Supported Control Commands

Stimulation Control

Stimulation control with supported hardware assumes that the hardware has pulse train generator that receives high-level commands and parameters from the Trodes software suite. These commands define the detailed characteristics of a stimulation pulse train.
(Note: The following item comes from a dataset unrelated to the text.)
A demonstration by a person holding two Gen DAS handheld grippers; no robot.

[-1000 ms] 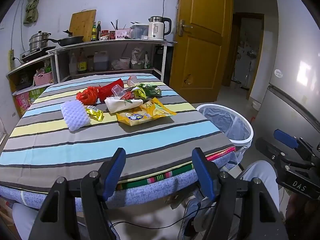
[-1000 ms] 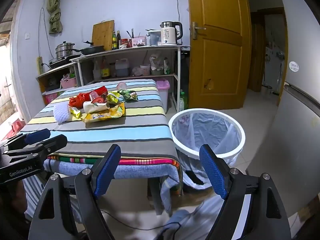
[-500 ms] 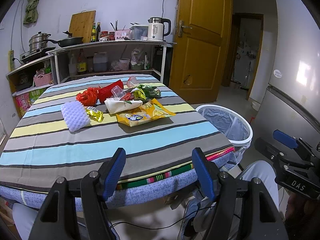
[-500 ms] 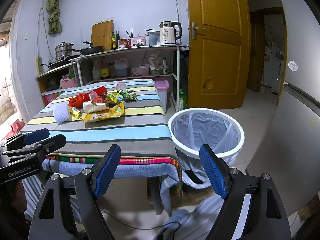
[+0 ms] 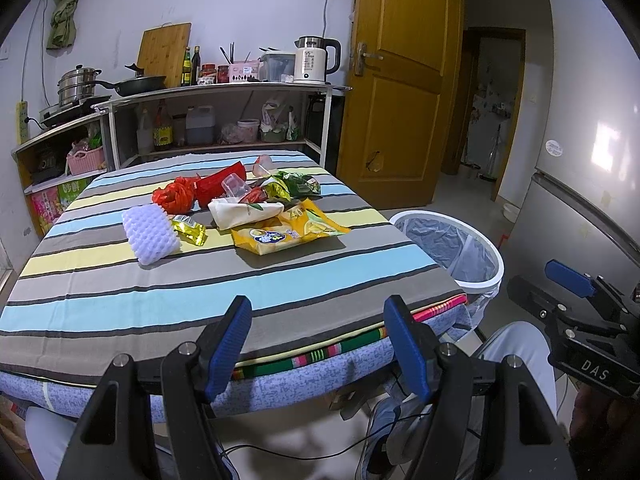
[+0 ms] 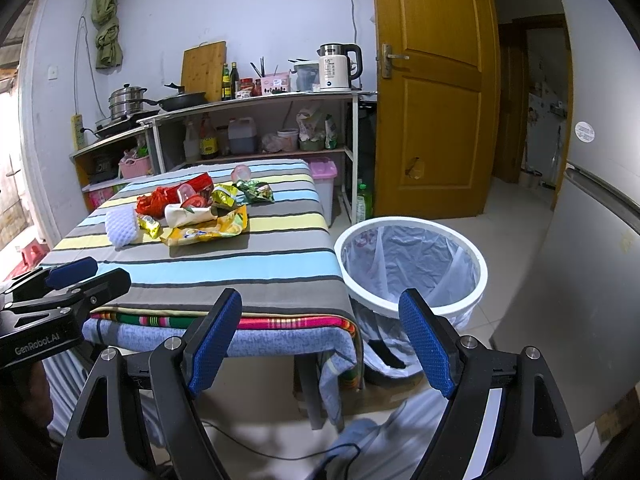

The hardware will store these parameters and run them with high temporal precision when a trigger command is received.

Get the curent global stimulation settings:

s = trodes.GlobalStimulationSettings()

Change the global stimulation settings:

s.setVoltageScale(trodes.CurrentScaling.max10uA)
hardware.sendGlobalStimulationSettings(s)

Build a stimulation parameter command:

#Define the waveform shape
stimCommand = trodes.StimulationCommand()
stimCommand.setBiphasicPulseShape(
  leadingPulseWidth_Samples = 50,
  leadingPulseAmplitude = 200, #Must be between 0 and 255
  secondPulseWidth_Samples = 50, #Pay attention to charge balancing!!
  secondPulseAmplitude = 200, #Must be between 0 and 255 #Pay attention to charge balancing!!
  interPhaseDwell_Samples = 5, #time between the anode and cathode pulses
  pulsePeriod_Samples = 2000, #Defines the pulse frequency in the train
  startDelay_Samples = 0 #Delay after the group trigger is sent
)

#Define how many total biphasic pulses in the train
stimCommand.setNumPulsesInTrain(numPulsesInTrain = 2)

#Define the electrodes that the cathode and anode will be on.
#Note: these channel must be enabled for stimulation in the Trodes workspace
#and be mapped to stimulation capable hardware channels.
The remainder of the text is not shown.